A true assessment of where you stand today isn’t done by looking at what is attacking you, but by what is moving you. And this brings me great encouragement.

The young adults I meet today are craving decency not for its own sake, but decency because it speaks to the truth of who we are all called to be. You may grow world-weary faster than I ever did, but you are a bright and curious generation. By 20, you’ve told your story a million times, and now you’re listening for the genuine stories in others. You are the kids who catch fire, who launch movements, who see through spin.

Adults would be mistaken to understand today’s media in the way we understood it in the past. It still has a big impact, yes. But it also has plenty of competition, and most of that comes from young adults themselves.

You’re creating your own stories. You’re fighting your own causes. And you’re making your own music. The dark things we see in today’s pop culture do nothing if not reflect the desperate and futile competition for the attention of a young person’s soul. Recently, it seems pretty clear they know they’re losing.

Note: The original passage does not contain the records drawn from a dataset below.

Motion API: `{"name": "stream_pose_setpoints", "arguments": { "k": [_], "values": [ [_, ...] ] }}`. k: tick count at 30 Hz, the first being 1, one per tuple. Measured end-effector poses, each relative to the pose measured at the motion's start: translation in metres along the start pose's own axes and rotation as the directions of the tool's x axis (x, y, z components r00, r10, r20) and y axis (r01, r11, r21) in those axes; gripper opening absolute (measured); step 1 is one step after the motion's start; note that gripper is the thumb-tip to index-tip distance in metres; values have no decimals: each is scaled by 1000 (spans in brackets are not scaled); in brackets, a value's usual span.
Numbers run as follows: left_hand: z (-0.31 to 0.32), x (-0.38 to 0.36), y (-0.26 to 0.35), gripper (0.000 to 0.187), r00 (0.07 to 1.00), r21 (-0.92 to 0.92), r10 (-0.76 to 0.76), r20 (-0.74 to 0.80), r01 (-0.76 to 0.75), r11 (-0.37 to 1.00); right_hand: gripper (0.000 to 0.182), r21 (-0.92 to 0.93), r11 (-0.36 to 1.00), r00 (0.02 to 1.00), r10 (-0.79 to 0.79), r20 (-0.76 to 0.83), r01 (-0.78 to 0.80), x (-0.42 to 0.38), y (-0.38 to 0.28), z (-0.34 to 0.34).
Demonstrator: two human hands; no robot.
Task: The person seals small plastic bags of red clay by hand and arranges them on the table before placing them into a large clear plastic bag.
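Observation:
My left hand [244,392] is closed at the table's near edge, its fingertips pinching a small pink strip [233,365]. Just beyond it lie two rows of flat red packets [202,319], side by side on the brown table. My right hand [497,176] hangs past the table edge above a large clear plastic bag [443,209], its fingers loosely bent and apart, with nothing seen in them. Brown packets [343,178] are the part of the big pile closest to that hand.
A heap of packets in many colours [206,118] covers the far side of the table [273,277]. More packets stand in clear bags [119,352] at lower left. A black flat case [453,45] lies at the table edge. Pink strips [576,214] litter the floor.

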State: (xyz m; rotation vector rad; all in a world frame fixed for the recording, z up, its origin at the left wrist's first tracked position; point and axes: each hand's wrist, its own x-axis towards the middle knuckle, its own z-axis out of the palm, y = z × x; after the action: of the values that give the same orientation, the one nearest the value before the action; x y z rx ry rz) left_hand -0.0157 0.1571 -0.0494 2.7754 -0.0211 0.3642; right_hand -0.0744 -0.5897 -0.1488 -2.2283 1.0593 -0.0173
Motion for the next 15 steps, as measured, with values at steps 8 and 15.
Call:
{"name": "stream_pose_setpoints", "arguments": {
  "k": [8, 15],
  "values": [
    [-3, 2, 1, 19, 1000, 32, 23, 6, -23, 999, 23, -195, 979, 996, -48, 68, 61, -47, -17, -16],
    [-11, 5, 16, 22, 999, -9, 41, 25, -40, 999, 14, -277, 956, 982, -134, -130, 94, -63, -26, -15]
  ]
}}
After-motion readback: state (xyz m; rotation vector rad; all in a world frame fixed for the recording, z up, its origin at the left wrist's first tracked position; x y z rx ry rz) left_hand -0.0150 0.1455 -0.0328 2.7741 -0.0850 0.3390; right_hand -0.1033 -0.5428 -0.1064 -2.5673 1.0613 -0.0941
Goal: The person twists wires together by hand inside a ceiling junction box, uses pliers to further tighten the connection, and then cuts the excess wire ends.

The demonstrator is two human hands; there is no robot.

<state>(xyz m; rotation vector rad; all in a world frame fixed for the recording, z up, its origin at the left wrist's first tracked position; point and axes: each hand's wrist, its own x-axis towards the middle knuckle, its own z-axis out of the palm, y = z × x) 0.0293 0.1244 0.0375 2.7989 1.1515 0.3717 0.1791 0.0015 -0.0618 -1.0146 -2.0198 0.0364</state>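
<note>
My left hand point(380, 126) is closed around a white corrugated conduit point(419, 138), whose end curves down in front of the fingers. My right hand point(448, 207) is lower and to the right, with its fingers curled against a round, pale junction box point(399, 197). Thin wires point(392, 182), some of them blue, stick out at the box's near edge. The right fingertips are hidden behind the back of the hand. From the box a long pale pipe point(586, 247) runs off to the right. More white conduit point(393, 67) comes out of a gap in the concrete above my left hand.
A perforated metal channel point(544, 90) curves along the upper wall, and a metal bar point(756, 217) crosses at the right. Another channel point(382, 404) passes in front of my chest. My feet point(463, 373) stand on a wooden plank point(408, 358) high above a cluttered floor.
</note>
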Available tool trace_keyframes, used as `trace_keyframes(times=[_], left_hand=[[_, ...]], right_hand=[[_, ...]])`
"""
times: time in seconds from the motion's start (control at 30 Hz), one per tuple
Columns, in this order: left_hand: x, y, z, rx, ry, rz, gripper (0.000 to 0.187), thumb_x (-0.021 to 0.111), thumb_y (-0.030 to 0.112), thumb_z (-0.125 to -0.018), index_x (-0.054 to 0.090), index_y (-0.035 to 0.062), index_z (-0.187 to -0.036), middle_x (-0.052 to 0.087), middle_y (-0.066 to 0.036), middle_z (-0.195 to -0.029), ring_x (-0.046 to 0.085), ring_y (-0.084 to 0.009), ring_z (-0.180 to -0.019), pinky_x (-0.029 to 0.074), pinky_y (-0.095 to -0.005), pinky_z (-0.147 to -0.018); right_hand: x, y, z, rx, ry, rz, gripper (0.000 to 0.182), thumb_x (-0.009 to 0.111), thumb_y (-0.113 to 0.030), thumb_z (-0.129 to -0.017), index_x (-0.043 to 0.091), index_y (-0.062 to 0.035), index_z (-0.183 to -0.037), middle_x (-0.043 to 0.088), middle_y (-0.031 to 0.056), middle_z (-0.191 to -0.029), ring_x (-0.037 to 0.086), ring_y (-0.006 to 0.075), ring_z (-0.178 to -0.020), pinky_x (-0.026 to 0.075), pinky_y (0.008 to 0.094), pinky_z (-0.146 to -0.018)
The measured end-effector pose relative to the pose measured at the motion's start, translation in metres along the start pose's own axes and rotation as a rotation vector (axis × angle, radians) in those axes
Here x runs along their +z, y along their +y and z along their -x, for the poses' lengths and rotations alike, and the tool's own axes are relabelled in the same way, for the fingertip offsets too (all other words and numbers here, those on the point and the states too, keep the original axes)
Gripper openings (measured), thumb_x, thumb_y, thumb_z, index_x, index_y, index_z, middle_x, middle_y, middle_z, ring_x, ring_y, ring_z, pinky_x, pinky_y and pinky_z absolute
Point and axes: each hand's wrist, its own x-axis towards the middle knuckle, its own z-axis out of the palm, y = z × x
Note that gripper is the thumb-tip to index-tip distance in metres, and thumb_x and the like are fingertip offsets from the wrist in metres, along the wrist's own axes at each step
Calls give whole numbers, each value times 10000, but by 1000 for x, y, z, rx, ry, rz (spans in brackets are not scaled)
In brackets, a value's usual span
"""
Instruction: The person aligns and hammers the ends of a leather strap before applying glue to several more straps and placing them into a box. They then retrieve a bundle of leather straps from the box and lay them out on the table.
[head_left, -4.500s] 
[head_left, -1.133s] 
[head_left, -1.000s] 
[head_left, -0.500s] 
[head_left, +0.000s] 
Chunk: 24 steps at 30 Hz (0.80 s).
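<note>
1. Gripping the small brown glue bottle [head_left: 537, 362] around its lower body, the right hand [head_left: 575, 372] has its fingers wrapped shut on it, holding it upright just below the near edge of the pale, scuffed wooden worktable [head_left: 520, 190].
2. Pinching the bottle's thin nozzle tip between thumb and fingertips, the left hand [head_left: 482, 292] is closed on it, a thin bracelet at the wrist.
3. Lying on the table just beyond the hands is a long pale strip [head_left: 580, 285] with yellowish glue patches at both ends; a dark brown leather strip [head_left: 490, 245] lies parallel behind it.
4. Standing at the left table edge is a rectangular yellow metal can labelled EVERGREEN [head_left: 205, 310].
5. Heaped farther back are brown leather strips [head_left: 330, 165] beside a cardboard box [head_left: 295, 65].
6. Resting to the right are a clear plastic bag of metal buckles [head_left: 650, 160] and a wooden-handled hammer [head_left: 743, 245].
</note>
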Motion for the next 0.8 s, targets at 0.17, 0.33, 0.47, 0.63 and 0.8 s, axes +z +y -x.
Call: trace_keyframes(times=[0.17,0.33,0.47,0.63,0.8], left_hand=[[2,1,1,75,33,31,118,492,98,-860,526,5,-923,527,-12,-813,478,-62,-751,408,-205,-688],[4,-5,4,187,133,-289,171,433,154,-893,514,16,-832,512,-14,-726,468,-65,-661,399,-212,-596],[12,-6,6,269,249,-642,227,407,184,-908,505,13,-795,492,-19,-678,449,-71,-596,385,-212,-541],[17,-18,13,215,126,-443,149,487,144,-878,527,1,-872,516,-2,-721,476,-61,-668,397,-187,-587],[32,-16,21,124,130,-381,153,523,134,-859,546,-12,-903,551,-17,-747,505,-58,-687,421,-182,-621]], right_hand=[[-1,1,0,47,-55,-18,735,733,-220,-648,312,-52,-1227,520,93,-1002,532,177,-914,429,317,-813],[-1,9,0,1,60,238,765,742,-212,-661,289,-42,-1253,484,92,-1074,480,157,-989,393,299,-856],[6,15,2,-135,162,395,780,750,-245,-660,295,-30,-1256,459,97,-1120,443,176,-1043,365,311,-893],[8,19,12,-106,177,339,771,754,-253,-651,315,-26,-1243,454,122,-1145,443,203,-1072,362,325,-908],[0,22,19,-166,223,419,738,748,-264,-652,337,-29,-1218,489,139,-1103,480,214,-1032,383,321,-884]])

I don’t doubt the media’s terrible wearing down on innocence, but I do reject its ability to define you.

And when I look heavenward at the Lord who loves you, I am reminded that the dark things are a side show romp. A circus act.

The tools you have today and the permission you have to use them have level-set the relevance of pop culture, and I think this has happened because of the greatest measure of your generation of all: your desire to see truth in the lives of those around you.

Adults who get this will have the privilege of pointing you to that truth, to the light of Jesus, to a power that is unchanging, to genuine hope—instead of taking out the rulers to count the differences between us.